Food Webs & Food Chains
Explain why energy decreases as you move up an energy pyramid.
Energy decreases because some is lost as heat at each transfer.
Define what a trophic level is and give one example.
A trophic level is a feeding position in a food chain — producers are first level, consumers are higher.
Differentiate between herbivores, carnivores, and omnivores.
Herbivores eat plants; carnivores eat animals; omnivores eat both.
Identify which spheres interact when plants take in carbon dioxide and release oxygen.
The biosphere and atmosphere interact when plants release oxygen and absorb carbon dioxide.
List one positive and one negative way humans affect ecosystems.
Positive: conservation and recycling; Negative: pollution and deforestation.
Compare energy flow in a food chain vs. a food web.
A food chain is linear, while a food web shows multiple interconnections among organisms.
Explain how organisms at different trophic levels depend on each other.
Energy is transferred when one organism eats another, but some is always lost as heat.
Predict what would happen if decomposers were removed from an ecosystem.
Without decomposers, dead matter would accumulate and nutrients wouldn’t recycle.
Describe how the hydrosphere and atmosphere interact during evaporation.
Water from the hydrosphere evaporates into the atmosphere as vapor during the water cycle.
Predict the effect of deforestation on the carbon cycle.
If deforestation reduces photosynthesis, more CO₂ stays in the air, increasing the greenhouse effect.
Predict what would happen to a forest food web if the primary consumers disappeared.
If primary consumers disappeared, predators would decline from lack of food, and producers might temporarily increase.
Compare trophic levels in a desert and an ocean ecosystem.
Deserts often have shorter food chains; oceans have longer and more complex chains.
Explain how scavengers and decomposers both recycle matter.
Scavengers consume dead organisms; decomposers break them down chemically into nutrients.
Predict what would happen to the biosphere if volcanic eruptions increased globally.
Volcanic ash (geosphere) blocks sunlight (atmosphere), harming plants (biosphere).
Explain how pollution can alter energy flow in aquatic food webs.
Toxins bioaccumulate, moving up food webs and harming top predators.
Analyze how energy efficiency affects top predators in an ecosystem.
Low energy efficiency (only ~10% transfer) limits the population size of top predators.
If 10,000 kcal of energy enters an ecosystem, estimate how much reaches tertiary consumers.
If 1,000 kcal starts with producers, roughly 10 kcal reaches tertiary consumers.

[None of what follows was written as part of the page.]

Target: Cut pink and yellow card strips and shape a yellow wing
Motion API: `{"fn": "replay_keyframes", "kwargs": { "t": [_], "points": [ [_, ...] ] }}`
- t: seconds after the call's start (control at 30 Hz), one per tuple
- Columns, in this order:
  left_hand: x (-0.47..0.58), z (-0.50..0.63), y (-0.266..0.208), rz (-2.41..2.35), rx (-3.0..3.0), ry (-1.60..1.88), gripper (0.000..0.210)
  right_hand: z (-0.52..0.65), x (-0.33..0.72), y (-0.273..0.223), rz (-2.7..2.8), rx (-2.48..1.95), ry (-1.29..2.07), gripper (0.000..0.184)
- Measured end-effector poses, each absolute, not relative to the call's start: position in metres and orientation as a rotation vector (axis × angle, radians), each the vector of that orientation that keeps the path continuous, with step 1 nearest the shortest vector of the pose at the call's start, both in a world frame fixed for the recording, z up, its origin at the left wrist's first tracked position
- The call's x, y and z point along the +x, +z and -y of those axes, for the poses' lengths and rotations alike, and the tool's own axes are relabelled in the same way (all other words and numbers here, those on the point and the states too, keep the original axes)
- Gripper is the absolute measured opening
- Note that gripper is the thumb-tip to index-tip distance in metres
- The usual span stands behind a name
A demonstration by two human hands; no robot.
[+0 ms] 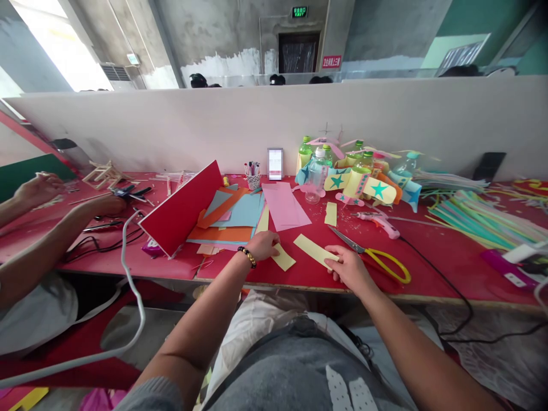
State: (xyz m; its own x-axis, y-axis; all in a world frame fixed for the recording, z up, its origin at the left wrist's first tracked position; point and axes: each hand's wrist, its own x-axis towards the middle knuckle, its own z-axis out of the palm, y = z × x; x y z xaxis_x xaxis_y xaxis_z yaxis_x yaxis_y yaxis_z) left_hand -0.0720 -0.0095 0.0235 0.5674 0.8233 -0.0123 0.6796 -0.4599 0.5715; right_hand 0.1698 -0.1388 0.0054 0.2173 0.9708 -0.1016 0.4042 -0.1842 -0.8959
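Note:
My left hand (263,246) is closed at the upper end of a short pale yellow paper strip (284,258) near the table's front edge. Between thumb and fingers, my right hand (346,264) pinches the right end of a longer pale yellow paper strip (314,250). Just beyond that hand lie scissors (377,257) with yellow handles, blades pointing away to the left. A small pale yellow paper piece (331,214) rests farther back, beside a pink glue gun (379,221). Pink paper sheets (286,206) lie beyond my left hand.
Decorated plastic-bottle planes (359,177) crowd the back right, near bundled coloured strips (479,217). A red board (184,208) leans left of stacked coloured paper (237,214). A pen cup (254,180) and phone (275,164) stand behind. A co-worker's arms (55,234) are at left.

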Motion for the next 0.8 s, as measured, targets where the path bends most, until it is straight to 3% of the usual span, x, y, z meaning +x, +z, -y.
{"fn": "replay_keyframes", "kwargs": {
  "t": [0.1,0.27,0.33,0.53,0.8],
  "points": [
    [-0.074,0.014,0.027,-1.168,2.188,0.414,0.013,0.138,0.184,0.007,1.410,-1.773,0.648,0.048],
    [-0.067,0.049,0.045,-0.875,1.380,0.831,0.033,0.155,0.216,0.018,1.555,-1.841,0.049,0.045],
    [-0.056,0.069,0.053,-0.736,1.144,0.901,0.039,0.168,0.218,0.028,1.438,-1.817,0.140,0.042],
    [-0.010,0.126,0.062,-0.534,0.891,0.888,0.035,0.201,0.180,0.066,1.297,-1.443,0.895,0.031],
    [-0.004,0.152,0.062,-0.448,1.049,0.643,0.036,0.208,0.186,0.075,1.153,-1.436,0.902,0.027]
  ]
}}
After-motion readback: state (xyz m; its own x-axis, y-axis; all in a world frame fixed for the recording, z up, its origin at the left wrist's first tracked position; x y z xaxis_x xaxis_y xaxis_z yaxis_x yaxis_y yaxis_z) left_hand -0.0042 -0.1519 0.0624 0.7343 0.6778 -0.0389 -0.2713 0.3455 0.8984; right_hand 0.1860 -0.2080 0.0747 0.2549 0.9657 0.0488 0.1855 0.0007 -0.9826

Compare the role of a keystone species to that of a top predator.
Keystone species maintain ecosystem balance; losing them often collapses the system.
Analyze how erosion connects the geosphere and hydrosphere.
Moving water (hydrosphere) erodes rock (geosphere), showing the spheres’ interaction.
Compare renewable and nonrenewable resource use in terms of sustainability.
Renewable resources replenish naturally (like solar, wind); nonrenewables are finite (like coal, oil).
Evaluate why decomposers are essential for maintaining energy balance in ecosystems.
Decomposers recycle nutrients, allowing energy to continue cycling through the ecosystem.
Evaluate the impact of removing a trophic level on the stability of an ecosystem.
Removing a trophic level disrupts energy flow and can destabilize the whole ecosystem.
Assess how humans act as consumers and how this affects natural ecosystems
Humans disrupt food chains through pollution, overfishing, and altering natural habitats.
Evaluate how human activity in one sphere can disrupt another (give an example).
Example: Burning fossil fuels (geosphere) releases gases (atmosphere) that affect climate (biosphere).
Evaluate which human action (pollution, deforestation, overfishing) most threatens biodiversity and why.
Deforestation has the greatest impact — loss of habitat, biodiversity, and climate regulation.